## Recorded information

-- Opening Marker --

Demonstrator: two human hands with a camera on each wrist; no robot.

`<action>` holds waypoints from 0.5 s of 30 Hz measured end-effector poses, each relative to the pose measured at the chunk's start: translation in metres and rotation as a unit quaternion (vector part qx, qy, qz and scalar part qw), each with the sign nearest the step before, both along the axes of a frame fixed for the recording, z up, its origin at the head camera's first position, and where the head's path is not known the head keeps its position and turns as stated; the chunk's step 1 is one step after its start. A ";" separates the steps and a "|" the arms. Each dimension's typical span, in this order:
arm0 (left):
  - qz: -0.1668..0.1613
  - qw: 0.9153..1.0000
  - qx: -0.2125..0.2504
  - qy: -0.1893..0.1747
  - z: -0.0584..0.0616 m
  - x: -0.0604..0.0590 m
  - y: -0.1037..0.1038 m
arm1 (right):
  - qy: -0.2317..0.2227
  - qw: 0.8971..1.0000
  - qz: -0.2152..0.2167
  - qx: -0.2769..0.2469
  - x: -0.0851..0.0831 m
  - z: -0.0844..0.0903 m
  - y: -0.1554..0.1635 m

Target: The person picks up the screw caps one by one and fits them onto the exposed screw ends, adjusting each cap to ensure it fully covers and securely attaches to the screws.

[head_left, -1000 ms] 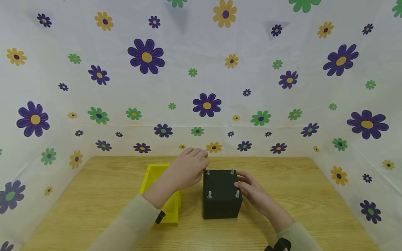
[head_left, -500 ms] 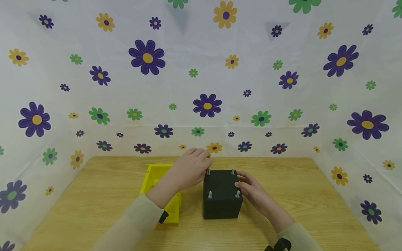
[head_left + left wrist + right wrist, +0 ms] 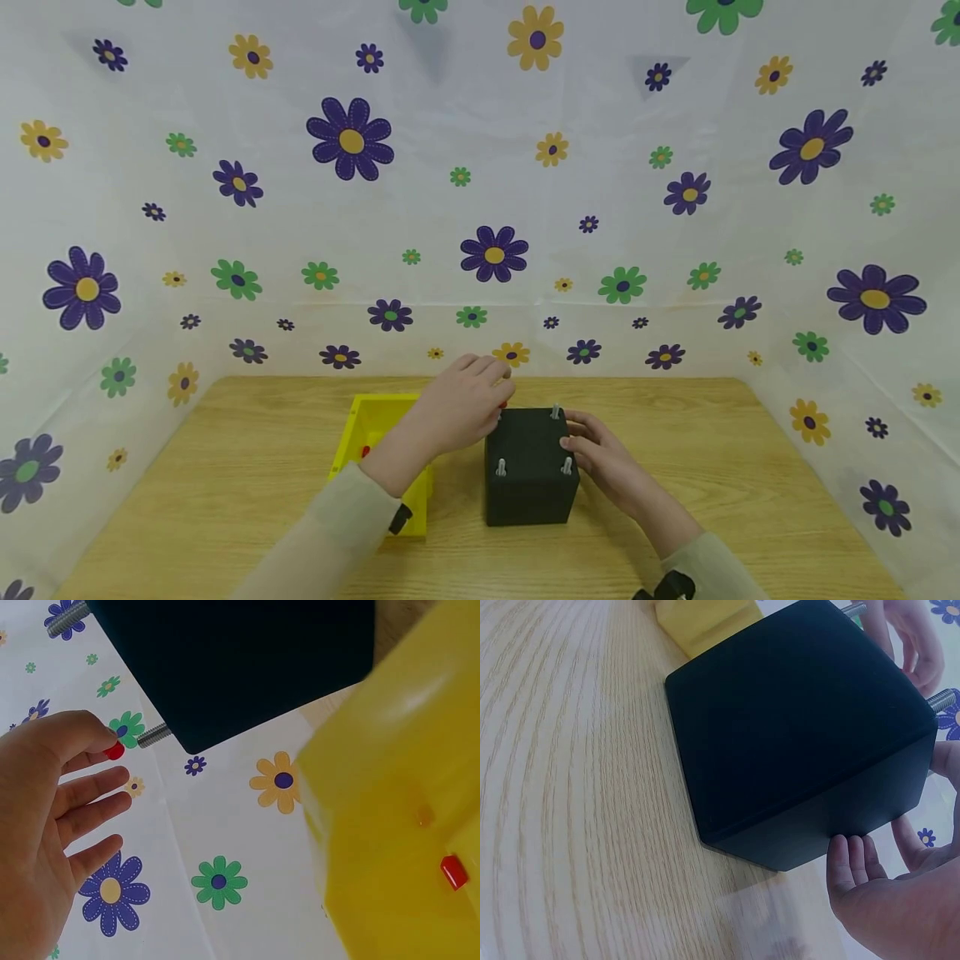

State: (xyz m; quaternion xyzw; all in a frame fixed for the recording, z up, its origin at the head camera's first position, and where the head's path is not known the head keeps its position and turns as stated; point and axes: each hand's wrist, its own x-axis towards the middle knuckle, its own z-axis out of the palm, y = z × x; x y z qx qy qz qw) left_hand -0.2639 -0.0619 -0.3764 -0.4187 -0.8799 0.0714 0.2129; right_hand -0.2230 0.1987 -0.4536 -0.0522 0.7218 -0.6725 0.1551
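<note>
A light wooden desk (image 3: 225, 500) stands enclosed on three sides by a white sheet (image 3: 480, 208) printed with purple, green and yellow flowers, under soft, even light.

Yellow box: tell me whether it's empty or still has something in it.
Not empty. The yellow box is open-topped, and a small red cap lies inside it in the left wrist view; the head view shows red inside too.
</note>
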 end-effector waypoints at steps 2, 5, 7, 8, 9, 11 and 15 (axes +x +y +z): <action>0.002 1.000 0.002 -0.007 0.000 0.000 0.001 | -0.002 1.000 0.000 0.002 0.000 0.000 0.000; 0.001 1.000 0.005 -0.011 -0.001 0.000 0.002 | -0.004 1.000 -0.001 0.003 0.000 -0.001 0.000; 0.000 1.000 0.007 -0.011 -0.001 0.000 0.003 | -0.004 1.000 0.000 0.003 0.000 -0.001 0.000; 0.000 1.000 0.008 -0.011 -0.001 0.000 0.003 | -0.004 1.000 0.000 0.003 0.000 -0.002 0.000; 0.000 1.000 0.009 -0.011 -0.001 0.000 0.003 | -0.004 1.000 -0.001 0.003 0.000 -0.002 0.000; 0.001 1.000 0.010 -0.012 -0.002 -0.001 0.004 | -0.004 1.000 -0.001 0.002 -0.001 -0.002 0.000; 0.002 1.000 0.011 -0.017 -0.003 -0.002 0.005 | -0.004 1.000 0.000 0.002 -0.001 -0.002 0.000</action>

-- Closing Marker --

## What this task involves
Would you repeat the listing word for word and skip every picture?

## Response area
Demonstrator: two human hands with a camera on each wrist; no robot.

`<action>` holds waypoints from 0.5 s of 30 Hz measured end-effector poses, each relative to the pose measured at the chunk's start: translation in metres and rotation as a unit quaternion (vector part qx, qy, qz and scalar part qw), each with the sign nearest the step before, both along the axes of a frame fixed for the recording, z up, its origin at the head camera's first position, and where the head's path is not known the head keeps its position and turns as stated; the chunk's step 1 is one step after its start. A ";" separates the steps and a "|" the arms. Each dimension's typical span, in this order:
arm0 (left):
  - qz: -0.1668..0.1613
  - qw: 0.9153..1.0000
  - qx: -0.2125..0.2504
  - qy: -0.1893..0.1747
  - z: -0.0584..0.0616 m
  - x: -0.0604..0.0590 m
  - y: -0.1037..0.1038 m
arm1 (right):
  - qy: -0.2317..0.2227
  - qw: 0.8971..1.0000
  - qz: -0.2152..0.2167
  - qx: -0.2769..0.2469
  - x: -0.0851..0.0831 m
  - z: -0.0844..0.0903 m
  - y: -0.1554..0.1635 m

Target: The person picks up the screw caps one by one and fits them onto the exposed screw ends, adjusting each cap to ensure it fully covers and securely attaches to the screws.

[head_left, -1000 ms] 
[head_left, -500 ms] 
[head_left + left wrist + right wrist, +0 ms] 

State: (xyz m; quaternion xyzw; all in a frame fixed for the recording, z up, its origin at the head camera's first position, and where the head's path is not known the head keeps its position and turns as stated; point and axes: each hand's wrist, its own x-axis towards the middle knuckle, its own z-axis out of the palm, y = z × x; x y z qx qy qz qw) left_hand -0.2639 -0.0619 -0.3764 -0.4187 -0.8799 0.0714 0.2129; right_hand -0.2230 0.1987 -0.4536 -0.0522 0.7218 -0.6725 0.1551
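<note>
A light wooden desk (image 3: 225, 500) stands enclosed on three sides by a white sheet (image 3: 480, 208) printed with purple, green and yellow flowers, under soft, even light.

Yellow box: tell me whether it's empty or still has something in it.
Not empty. The yellow box is open-topped, and a small red cap lies inside it in the left wrist view; the head view shows red inside too.
</note>
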 end-effector waypoints at steps 2, 5, 7, 8, 9, 11 and 15 (axes +x +y +z): <action>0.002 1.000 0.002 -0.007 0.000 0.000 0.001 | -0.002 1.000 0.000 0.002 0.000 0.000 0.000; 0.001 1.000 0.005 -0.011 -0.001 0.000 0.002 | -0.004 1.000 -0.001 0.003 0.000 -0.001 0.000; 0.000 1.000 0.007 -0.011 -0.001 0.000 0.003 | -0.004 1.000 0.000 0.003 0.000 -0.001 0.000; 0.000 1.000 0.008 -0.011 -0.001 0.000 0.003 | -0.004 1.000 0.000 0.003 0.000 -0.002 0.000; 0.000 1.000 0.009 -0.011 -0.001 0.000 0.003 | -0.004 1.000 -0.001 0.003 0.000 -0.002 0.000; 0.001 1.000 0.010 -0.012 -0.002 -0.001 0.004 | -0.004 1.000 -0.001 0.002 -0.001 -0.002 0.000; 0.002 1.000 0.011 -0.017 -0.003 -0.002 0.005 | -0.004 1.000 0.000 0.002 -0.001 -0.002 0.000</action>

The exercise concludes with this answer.